Tuesday 7 August 2012

The Fearsome Beastie by Giles Paley-Phillips and Gabriele Antonini (Maverick Arts Publishing)














The lovely folk at GPP PR and Marketing tweeted us @readitdaddy recently to ask if we'd like to review some books. Lo and behold, four lovely books arrived in the post yesterday and this was the one Charlotte instantly seized on.

Worry-wort parents might want to look away now.

Because, oh my...oh my oh my....

 ....this is a tricky one to review.

"The Fearsome Beastie" is the sort of book my lovely other half @thestrollingmum blanches at whenever we bring home monstrous books from the library. A recent winner of The People's Book Prize, this book really doesn't pull any punches (or axes!). Most monsters in books are rather pleasant folk who start off shouting, gnashing and snarling and end up rather placid, even friendly. The fearsome beastie in this book isn't like that at all. He prowls at night, he likes to eat young children and he thinks nothing of tricking them into trusting them before he gobbles them all up.

There's a message here though, and it's a very strong stark message about 'monsters' that's woven between the gently rhyming text, and the (sometimes rather graphic but beautifully done) illustrations.
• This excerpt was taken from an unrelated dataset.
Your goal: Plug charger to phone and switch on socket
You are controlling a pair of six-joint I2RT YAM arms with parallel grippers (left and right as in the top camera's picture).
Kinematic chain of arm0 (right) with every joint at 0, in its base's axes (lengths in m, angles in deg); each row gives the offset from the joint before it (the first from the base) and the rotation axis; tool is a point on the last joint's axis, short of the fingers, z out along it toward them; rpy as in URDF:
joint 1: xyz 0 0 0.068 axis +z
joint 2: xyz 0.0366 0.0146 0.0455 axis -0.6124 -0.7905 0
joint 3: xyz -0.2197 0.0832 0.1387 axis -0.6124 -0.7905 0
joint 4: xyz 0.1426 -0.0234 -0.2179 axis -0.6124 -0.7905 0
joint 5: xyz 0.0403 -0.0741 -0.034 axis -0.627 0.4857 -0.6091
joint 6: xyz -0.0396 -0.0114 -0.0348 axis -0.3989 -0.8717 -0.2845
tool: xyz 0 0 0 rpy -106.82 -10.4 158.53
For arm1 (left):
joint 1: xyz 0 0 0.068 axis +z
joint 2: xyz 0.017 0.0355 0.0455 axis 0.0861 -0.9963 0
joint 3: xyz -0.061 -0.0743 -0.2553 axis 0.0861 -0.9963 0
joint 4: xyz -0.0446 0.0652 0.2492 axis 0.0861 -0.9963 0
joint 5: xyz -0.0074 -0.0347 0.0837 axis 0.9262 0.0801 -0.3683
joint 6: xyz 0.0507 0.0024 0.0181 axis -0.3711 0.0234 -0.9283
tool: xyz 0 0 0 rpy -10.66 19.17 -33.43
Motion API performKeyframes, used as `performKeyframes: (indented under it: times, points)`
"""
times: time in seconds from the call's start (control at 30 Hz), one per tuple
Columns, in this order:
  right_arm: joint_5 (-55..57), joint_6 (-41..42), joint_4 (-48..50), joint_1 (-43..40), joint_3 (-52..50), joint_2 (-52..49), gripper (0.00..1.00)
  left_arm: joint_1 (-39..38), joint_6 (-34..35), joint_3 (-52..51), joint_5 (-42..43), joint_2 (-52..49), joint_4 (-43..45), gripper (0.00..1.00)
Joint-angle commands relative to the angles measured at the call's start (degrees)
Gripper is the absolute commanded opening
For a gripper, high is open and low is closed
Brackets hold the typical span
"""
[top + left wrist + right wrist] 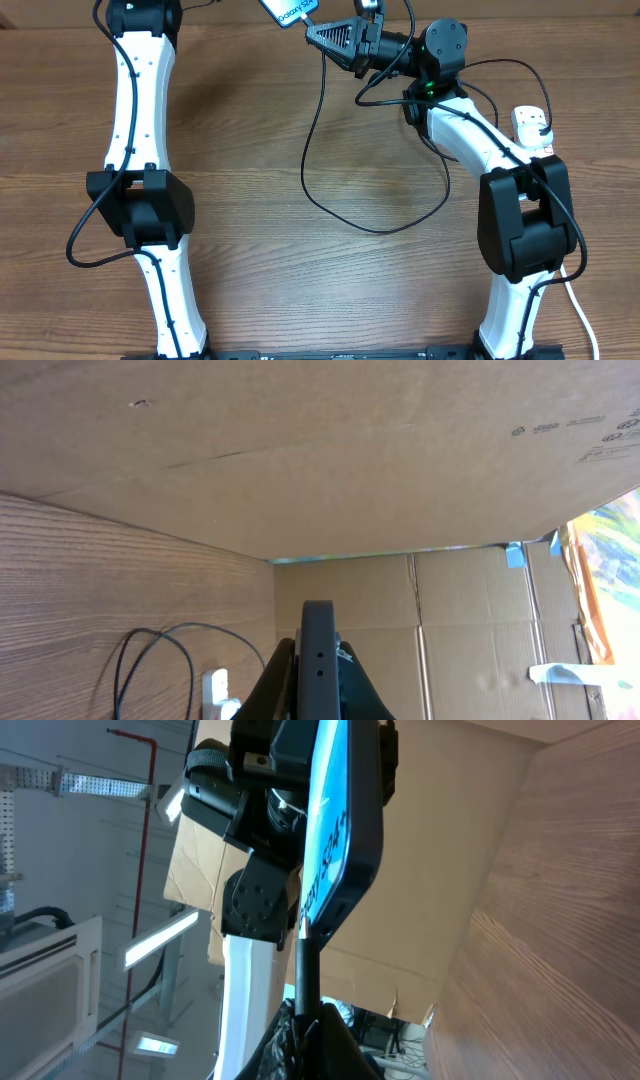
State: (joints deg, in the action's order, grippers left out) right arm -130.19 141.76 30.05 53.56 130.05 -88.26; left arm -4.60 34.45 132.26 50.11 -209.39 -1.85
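The phone (291, 10), with its blue "Galaxy" screen, is held in the air at the table's far edge. In the left wrist view its dark edge (319, 650) stands between the fingers of my left gripper (317, 662), which is shut on it. My right gripper (314, 32) points left at the phone and is shut on the charger's plug tip (304, 975). That tip meets the bottom end of the phone (340, 820); how deep it sits I cannot tell. The charger's black cable (335, 215) loops down over the table. The white socket (533, 124) lies at the right.
Cardboard walls (400, 480) stand behind the table's far edge. The right arm's elbow (525, 220) is above the table's right side and the left arm's elbow (145, 205) above its left side. A white cord (580, 310) runs off at the lower right.
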Motion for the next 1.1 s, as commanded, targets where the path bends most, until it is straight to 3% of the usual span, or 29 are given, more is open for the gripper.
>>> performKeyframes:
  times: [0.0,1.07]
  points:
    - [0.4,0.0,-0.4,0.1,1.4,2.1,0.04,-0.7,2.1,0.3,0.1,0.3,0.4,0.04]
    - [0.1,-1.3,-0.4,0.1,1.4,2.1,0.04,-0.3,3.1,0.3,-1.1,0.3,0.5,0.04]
Personally I wouldn't recommend this as a bedtime read (in fact I wouldn't recommend this 8 hours either side of bedtime or nap time) and I'm gobsmacked that one particular picture panel made it through editing intact but Charlotte wanted to read it again as soon as we'd finished. If you don't baulk at the thought of your children reading something that feels like a 'warts 'n' all' classic children's fairy story, this is very much cut from the same cloth.

Maverick Books are definitely a force in Children's Publishing to keep an eye on though. Superb high quality book beautifully presented.

Charlotte's best bit: Of course she liked the 'shock' bit the best (and I'm sure your kids would too!)

Daddy's favourite bit: The fact that this doesn't shy away from letting a monster be monstrous, menacing and downright nasty.